周三来得很快。
下午三点,东辰集团总部,四十七楼。
电梯门打开的时候,我深吸了一口气。
不是紧张。
是一种即将上战场的兴奋。
前台把我引到一间会议室,门牌上写着“第三会议厅”。
推开门,里面坐着四个人。
居中的那个,五十多岁,瘦高个,眼神锐利——徐长远。
他左边是一个戴眼镜的中年男人,应该是法务部的人。
右边两个年轻人,一男一女,助理级别。
“苏律师,坐。”
徐长远的声音跟电话里一样沉稳,但见面才发现他的气场比声音更重。
他不说话的时候眼睛也在打量你,像是在称重。
我坐下来,把准备好的资料推过去。
“徐总,这是我据东辰公开信息做的初步法律风险评估。二十三页,七个领域,每个标注了优先级和处理建议。”
徐长远接过去,翻了两页。
旁边的法务部负责人也凑过来看。
会议室安静了大约三分钟。
“你把我们跟德国莱茵的技术许可也分析进去了?”
“这是目前东辰面临的最大法律风险。涉案金额一点八亿,如果处理不当,不只是赔偿问题,可能影响东辰在欧洲市场的整个专利布局。
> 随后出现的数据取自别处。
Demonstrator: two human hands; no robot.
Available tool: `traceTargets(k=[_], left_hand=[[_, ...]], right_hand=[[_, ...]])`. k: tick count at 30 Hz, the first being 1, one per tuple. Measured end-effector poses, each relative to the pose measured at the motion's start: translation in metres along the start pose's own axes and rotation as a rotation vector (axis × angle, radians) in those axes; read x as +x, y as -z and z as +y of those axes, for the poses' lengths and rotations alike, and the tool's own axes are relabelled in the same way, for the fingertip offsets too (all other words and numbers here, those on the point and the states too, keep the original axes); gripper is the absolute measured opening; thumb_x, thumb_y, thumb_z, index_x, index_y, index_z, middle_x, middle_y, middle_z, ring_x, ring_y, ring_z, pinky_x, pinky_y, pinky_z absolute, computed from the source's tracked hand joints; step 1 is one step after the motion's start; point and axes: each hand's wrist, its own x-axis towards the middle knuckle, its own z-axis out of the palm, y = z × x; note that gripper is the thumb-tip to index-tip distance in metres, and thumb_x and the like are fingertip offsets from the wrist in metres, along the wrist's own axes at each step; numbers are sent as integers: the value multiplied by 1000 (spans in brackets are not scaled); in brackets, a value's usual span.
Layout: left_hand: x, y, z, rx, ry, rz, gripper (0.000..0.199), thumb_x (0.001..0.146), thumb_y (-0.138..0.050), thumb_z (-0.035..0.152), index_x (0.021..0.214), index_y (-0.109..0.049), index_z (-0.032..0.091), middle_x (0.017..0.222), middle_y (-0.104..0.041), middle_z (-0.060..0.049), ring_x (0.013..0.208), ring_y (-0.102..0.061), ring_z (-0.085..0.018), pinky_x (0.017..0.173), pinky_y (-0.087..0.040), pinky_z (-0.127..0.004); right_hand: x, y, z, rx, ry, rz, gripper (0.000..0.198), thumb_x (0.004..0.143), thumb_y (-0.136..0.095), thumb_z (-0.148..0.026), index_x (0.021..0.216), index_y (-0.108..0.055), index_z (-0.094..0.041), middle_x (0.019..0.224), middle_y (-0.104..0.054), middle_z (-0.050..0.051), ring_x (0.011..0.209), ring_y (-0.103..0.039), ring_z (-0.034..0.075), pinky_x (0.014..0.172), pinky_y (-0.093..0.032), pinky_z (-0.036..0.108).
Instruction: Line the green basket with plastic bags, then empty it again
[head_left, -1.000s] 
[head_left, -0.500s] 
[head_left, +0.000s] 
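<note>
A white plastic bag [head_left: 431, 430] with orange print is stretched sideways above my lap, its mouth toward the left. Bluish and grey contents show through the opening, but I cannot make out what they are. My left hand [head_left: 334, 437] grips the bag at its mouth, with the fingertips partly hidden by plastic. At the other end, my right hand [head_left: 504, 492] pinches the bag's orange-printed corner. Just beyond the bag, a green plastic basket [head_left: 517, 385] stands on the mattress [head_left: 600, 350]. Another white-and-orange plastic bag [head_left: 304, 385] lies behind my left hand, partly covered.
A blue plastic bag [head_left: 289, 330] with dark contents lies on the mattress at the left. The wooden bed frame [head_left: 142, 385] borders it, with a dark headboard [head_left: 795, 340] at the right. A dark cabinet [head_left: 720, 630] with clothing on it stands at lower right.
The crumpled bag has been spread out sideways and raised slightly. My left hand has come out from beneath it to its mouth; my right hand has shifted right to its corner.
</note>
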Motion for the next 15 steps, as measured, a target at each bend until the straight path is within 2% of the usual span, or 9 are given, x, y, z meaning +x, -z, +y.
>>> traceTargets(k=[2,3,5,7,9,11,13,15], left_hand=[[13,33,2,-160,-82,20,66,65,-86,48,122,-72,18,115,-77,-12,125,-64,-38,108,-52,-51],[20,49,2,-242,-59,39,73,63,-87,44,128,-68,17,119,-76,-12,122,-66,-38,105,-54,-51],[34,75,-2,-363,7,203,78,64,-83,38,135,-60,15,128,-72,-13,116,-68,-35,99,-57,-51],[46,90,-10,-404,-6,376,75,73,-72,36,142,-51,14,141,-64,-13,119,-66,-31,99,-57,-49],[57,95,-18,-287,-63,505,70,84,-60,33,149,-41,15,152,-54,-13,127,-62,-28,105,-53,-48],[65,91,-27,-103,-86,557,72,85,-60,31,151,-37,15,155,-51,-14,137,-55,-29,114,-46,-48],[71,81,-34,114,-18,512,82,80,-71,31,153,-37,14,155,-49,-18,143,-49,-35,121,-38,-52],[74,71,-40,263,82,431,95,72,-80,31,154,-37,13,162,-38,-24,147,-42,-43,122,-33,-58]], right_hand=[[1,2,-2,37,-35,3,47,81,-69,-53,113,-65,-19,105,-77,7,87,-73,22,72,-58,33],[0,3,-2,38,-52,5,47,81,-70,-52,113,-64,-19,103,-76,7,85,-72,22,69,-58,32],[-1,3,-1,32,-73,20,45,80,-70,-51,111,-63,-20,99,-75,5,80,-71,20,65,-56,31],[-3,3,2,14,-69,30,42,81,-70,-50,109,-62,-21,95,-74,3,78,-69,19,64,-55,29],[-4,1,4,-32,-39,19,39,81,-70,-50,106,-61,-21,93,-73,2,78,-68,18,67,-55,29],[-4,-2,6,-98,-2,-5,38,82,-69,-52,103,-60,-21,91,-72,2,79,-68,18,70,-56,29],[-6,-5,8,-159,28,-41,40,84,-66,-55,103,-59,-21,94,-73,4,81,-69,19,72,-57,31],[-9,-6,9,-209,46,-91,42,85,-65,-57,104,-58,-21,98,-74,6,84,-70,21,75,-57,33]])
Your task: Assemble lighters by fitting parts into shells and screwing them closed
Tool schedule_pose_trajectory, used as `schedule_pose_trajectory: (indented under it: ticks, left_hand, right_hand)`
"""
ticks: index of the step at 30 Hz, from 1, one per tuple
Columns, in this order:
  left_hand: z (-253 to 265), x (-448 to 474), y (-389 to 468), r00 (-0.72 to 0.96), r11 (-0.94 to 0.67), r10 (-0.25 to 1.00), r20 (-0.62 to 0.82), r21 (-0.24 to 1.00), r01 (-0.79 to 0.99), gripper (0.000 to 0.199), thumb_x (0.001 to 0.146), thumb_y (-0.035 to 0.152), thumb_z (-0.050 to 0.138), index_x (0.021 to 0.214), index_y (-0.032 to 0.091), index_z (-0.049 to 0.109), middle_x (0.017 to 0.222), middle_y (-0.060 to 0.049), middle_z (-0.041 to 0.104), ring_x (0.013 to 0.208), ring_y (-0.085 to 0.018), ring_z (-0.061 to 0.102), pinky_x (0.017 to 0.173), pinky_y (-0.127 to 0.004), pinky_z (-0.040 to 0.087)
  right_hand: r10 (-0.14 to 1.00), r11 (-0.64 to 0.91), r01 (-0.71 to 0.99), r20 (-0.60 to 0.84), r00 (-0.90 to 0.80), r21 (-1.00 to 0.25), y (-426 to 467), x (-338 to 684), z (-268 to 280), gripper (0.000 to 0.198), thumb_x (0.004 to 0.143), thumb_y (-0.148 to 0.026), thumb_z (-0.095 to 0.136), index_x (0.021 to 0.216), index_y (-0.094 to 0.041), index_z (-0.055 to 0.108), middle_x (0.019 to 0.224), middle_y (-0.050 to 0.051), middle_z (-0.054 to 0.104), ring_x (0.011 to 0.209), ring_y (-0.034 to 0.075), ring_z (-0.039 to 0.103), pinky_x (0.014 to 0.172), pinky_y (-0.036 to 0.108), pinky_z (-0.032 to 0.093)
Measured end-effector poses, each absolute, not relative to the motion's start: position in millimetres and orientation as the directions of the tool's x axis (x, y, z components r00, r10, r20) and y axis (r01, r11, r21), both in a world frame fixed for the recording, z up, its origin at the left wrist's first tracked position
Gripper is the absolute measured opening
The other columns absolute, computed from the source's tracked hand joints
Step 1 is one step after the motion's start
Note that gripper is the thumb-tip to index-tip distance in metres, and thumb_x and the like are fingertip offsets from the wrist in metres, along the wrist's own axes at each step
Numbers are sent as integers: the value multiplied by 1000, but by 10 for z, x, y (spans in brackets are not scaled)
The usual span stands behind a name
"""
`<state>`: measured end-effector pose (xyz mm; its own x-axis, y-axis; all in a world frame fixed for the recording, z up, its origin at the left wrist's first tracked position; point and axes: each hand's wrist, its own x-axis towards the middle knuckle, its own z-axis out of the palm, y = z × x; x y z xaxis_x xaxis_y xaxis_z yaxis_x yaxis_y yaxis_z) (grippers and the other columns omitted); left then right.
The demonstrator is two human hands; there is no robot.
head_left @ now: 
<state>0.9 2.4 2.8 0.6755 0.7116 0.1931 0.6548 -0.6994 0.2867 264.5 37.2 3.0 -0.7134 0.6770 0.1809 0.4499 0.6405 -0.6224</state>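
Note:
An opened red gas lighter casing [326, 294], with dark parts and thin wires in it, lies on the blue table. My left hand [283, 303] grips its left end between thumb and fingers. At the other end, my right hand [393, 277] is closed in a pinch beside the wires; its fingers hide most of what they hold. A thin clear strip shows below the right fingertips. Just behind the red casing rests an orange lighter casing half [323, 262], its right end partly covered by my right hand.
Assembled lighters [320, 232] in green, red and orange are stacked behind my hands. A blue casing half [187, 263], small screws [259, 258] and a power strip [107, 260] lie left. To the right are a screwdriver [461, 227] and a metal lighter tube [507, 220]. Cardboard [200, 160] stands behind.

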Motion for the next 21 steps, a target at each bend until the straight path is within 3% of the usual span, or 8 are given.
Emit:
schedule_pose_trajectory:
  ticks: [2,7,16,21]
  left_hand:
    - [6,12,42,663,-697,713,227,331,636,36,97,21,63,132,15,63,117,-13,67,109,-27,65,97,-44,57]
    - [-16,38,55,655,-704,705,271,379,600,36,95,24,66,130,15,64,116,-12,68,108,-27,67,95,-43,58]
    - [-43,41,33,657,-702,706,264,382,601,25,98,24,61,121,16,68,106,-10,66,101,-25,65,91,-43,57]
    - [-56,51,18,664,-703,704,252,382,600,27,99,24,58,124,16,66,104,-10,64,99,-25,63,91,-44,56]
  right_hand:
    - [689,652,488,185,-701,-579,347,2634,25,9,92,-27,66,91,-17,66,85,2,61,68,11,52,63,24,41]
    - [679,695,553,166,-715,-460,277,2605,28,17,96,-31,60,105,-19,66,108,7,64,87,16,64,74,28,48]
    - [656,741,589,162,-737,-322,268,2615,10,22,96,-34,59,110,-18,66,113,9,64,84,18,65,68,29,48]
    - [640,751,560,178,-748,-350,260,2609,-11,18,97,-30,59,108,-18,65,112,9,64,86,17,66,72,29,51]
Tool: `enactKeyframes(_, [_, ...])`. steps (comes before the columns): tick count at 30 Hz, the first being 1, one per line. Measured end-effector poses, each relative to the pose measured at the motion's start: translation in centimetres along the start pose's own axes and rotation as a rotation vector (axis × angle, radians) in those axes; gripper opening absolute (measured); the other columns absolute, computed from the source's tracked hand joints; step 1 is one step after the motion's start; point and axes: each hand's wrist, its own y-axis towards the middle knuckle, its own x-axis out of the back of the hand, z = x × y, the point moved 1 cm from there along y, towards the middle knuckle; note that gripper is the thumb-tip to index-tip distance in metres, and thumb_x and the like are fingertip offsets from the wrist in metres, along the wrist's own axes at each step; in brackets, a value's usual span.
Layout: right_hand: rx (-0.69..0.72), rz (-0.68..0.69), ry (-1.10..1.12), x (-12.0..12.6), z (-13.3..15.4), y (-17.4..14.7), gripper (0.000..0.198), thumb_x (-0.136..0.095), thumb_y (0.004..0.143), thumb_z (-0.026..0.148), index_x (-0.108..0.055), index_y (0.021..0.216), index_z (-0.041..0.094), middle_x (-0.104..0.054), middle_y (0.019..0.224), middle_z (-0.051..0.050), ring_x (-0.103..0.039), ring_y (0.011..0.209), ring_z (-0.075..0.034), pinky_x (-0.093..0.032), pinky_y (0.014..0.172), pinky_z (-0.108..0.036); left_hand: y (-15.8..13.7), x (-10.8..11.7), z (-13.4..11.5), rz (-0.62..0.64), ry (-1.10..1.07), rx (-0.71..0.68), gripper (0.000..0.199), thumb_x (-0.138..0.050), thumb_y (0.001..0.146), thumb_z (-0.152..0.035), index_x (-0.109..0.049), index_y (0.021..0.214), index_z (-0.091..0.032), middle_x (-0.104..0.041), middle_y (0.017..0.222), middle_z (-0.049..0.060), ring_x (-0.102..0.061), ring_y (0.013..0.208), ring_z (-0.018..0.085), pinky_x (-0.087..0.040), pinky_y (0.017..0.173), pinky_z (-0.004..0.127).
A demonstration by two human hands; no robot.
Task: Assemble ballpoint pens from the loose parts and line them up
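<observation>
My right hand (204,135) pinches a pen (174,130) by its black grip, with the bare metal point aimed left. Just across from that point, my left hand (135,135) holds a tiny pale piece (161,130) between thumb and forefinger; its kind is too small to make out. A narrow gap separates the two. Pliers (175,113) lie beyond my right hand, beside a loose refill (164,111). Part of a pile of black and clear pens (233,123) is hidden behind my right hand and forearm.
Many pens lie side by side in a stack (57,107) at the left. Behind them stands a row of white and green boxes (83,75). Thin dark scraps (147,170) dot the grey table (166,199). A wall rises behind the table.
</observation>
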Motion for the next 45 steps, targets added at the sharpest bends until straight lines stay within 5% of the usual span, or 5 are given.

”
徐长远放下资料,看着我。
“这个案子我们请了两家红圈所出意见,你知道他们给的是什么?”
“不知道。”
“一家说和解,赔八千万。一家说诉讼,打到底。两个方案但都说不清楚核心问题——莱茵方面主张的技术排他条款到底能不能在中国法下被认定为有效。”
我点了一下头。
“这恰好是我在报告第十四页专门分析的内容。”
徐长远翻到第十四页。
看了大约两分钟。
然后他做了一个让我完全没有预料到的动作——
他把报告合上,对旁边的法务负责人说了四个字。
“出去等着。”
三个人起身离开,会议室只剩我和他。
“苏晚。”他叫了我的名字,不是“苏律师”,“你的分析比两家红圈所加起来都清楚。”
我没说谢谢。
“但我有个问题。”
“请讲。”
“你一个人的工作室,两个人的团队,怎么接东辰的年度法律顾问?我们一年的法律事务量相当于一个中型律所全年工作量的三分之一。”
这个问题我早就想过了。
“我不需要铺人头。铺人头是大所的做法——二十个人上去,真正活的两个。我的做法是精准匹配。常规事务我会组建一个三到五人的外协律师团队,核心事务我亲自处理。效率至少是传统团队的三倍。”
“你的外协团队从哪来?”
“这半年我过的独立律师里,有四个人的能力我验证过。都是从大所出来的,跟我一样——不想再给别人打工。”
徐长远靠在椅背上,手指轻轻敲着桌面。
“年费五百万,你觉得值?”
“如果我帮你解决了莱茵的案子,省下来的不止五百万。”
“你很自信。”
“不是自信。是我做过的事摆在那里。”
他看了我很长时间。
然后站起来,伸出手。
“下个月一号之前,给我一份完整的方案。包括莱茵案的初步策略。如果方案过了,合同当月签。”